Onde e quando é que todos nós já ouvimos algo semelhante? Onde? Em Angola. Quando? Desde 1975.
Na mesma linha de que é preciso proteger os bons rapazes, a União Africana pediu ao Conselho de Segurança da ONU para suspender o processo judicial aberto pelo TPI contra o presidente sudanês, para não comprometer o processo de paz no Sudão. Estão a ver como isto é tudo malta fixe?
Também o então secretário-geral das Nações Unidas, Ban Ki-moon, e a chanceler alemã, Angela Merkel, manifestaram algumas reservas quanto ao mandado de captura por recearem que pusesse em risco os esforços de paz da ONU na região.
Não há dúvida. Tal como em Angola havia (e continua a haver) angolanos e, no dizer do então ministro da Defesa, Kundy Paihama, kwachas; em África há africanos de primeira e os kwachas lá do sítio. Daí que ONU, Alemanha, Rússia, China e mais alguns encobertos continuassem a dar apoio ao candidato ao Nobel da Paz que dá pelo nome de Omar al-Bashir.
Árabes e outros energúmenos
Na altura, a 21ª cimeira árabe, que decorreu em Doha, rejeitou o mandado de prisão emitido pelo Tribunal Penal Internacional (TPI) contra o presidente sudanês, Omar el-Bashir, segundo a Declaração final lida pelo secretário-geral da Liga Árabe, Amr Moussa.
É assim mesmo. Crimes de guerra e crimes contra a humanidade em Darfur? Mais de 300 mil mortos? Nada disso. É tudo, como disse Muammar Kadhafi, na altura presidente em exercício da União Africana, obra de “uma nova forma de terrorismo mundial” que dá pelo nome de TPI.
“Sublinhamos a nossa solidariedade com o Sudão e a nossa rejeição das decisões do TPI contra o presidente Omar el-Bashir e apoiamos a unidade do Sudão”, afirmava o texto da Liga Árabe. Dirigindo-se aos seus pares, Omar el-Bashir saudou “o apoio ao Sudão e a recusa das decisões injustas” do TPI.
“Prometo-vos tudo fazer para conseguir a estabilidade e a paz em todo o território sudanês”, acrescentou o presidente, certamente convicto que em Darfur ainda havia mais uns milhares à espera de serem mortos.
A União Africana pediu nessa época aos países que a integravam e às Nações Unidas que desbloqueassem fundos necessários à nova fase do plano de paz para o Darfur, que previa o envio de 3.000 homens para o território sudanês.

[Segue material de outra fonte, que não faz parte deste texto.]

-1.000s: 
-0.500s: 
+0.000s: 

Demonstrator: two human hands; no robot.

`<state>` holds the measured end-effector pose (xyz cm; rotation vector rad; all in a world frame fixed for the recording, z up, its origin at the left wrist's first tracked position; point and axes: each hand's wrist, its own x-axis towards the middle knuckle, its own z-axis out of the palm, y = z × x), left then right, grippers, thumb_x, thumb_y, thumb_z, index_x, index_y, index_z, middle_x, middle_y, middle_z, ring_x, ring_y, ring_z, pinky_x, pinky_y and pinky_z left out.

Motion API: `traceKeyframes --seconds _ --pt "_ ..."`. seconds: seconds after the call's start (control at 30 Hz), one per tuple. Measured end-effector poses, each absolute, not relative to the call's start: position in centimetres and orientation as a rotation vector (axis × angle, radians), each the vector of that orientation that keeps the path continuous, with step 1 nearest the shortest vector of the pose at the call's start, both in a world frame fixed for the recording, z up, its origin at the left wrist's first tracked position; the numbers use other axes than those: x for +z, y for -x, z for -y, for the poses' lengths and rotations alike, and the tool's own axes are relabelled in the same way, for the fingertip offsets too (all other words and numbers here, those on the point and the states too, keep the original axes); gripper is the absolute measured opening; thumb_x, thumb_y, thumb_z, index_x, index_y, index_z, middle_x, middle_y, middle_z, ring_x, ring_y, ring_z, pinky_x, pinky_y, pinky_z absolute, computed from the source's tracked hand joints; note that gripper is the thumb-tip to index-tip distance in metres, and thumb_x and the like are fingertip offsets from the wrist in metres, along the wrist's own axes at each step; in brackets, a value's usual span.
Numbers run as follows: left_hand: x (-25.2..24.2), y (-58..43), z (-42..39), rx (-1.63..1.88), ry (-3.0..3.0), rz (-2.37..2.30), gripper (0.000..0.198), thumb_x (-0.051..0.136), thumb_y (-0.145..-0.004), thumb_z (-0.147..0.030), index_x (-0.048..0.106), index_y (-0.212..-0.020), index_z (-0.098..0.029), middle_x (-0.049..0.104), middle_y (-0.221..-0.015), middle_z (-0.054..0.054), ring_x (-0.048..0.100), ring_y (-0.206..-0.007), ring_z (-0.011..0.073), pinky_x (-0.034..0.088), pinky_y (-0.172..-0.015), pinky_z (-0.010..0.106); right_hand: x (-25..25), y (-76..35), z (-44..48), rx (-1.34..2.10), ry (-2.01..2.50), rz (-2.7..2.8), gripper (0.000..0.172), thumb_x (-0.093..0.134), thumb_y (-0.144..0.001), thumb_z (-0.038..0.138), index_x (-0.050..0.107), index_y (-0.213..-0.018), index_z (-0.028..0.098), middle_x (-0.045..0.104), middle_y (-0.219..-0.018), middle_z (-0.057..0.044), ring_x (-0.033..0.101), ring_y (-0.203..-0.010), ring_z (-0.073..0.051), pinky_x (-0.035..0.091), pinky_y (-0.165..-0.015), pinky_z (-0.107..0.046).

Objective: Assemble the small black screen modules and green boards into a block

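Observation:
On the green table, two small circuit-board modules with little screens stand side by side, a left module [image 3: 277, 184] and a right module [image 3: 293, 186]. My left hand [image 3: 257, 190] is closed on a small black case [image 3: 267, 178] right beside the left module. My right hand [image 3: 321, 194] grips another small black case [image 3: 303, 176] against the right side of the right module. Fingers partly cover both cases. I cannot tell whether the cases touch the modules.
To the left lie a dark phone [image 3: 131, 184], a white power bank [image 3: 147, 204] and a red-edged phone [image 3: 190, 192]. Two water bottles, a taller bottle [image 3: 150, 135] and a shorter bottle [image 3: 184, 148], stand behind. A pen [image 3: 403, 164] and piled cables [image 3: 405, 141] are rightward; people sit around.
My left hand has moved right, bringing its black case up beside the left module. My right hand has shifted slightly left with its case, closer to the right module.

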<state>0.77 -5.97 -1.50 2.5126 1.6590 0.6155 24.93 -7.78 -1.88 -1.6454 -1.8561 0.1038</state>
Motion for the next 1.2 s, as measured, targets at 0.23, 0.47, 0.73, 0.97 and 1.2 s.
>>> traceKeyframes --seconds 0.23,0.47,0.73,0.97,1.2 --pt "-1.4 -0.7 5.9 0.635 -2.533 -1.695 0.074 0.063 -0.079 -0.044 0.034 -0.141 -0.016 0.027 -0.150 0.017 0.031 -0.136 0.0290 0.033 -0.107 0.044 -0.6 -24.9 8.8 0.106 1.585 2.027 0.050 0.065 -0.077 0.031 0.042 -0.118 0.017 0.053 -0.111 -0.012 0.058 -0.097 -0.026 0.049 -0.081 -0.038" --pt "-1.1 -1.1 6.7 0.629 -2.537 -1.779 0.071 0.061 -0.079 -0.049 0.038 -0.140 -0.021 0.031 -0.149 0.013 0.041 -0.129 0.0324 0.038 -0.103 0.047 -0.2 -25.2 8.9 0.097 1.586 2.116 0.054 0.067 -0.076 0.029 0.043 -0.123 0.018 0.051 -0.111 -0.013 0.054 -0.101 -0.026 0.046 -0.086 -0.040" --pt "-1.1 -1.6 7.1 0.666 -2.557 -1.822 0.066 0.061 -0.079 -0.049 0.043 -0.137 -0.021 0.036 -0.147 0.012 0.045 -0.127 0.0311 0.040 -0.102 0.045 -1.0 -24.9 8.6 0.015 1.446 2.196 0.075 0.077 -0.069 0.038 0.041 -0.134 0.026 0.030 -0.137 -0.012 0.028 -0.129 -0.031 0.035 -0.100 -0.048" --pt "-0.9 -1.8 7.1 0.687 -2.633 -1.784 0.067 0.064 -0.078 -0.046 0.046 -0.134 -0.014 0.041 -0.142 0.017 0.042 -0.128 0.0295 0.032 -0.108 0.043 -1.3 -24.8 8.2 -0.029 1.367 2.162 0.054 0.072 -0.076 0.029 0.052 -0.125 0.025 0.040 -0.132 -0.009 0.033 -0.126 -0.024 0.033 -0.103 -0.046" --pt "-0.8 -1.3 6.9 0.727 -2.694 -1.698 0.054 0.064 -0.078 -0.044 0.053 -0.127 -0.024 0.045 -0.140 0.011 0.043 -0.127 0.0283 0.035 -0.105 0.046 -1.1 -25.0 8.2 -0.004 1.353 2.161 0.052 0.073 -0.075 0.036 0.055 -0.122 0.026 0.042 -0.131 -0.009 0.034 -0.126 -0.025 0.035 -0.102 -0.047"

Mas o que é que isso importa. São pretos e, por isso, a comunidade internacional (EUA, Europa, ONU, Rússia e – é claro – Lula da Silva) pode dormir descansada. Dormir e ter, pelo menos, três refeições por dia nos melhores hotéis do mundo civilizado.
O então alto-comissário das Nações Unidas para os Refugiados (hoje seu secretário-geral), António Guterres, afirmou que em Darfur existe uma “catástrofe” humanitária. “Centenas de pessoas continuam a morrer vítimas da violência incessante e milhares estão a ser forçadas a abandonar as suas casas. Se as coisas não melhorarem caminhamos para uma catástrofe de grandes proporções”, escreveu o chefe do Alto Comissariado das Nações Unidas para os Refugiados (ACNUR).
“É necessária uma acção internacional urgente para pressionar as partes em conflito e todas as pessoas envolvidas no terreno a deixarem as agências humanitárias trabalharem em segurança. Milhares de vidas dependem disso”, alertava o alto-comissário.
De uma forma geral e desde sempre os africanos foram (em alguns casos continuam a ser) instrumentos descartáveis nas mãos dos colonizadores, sejam estes estrangeiros ou autóctones. Ontem uns, hoje outros. Entre escravos, carne para canhão e voluntários devidamente amarrados, foram um pouco de tudo. Muitas vezes foram tudo ao mesmo tempo. Na I Guerra Mundial deram (pudera!) o corpo às balas, a alma ao Diabo e a dignidade às valas comuns.
Neste conflito alheio, mais de um milhão estiveram na frente de combate, morreram mais de 100 mil. Alguém se recorda hoje deles, ou os recorda, com a dignidade histórica que merecem? Se ser soldado desconhecido é só por si um drama, ser um soldado desconhecido… africano (negro) é obra desenganada. Infelizmente.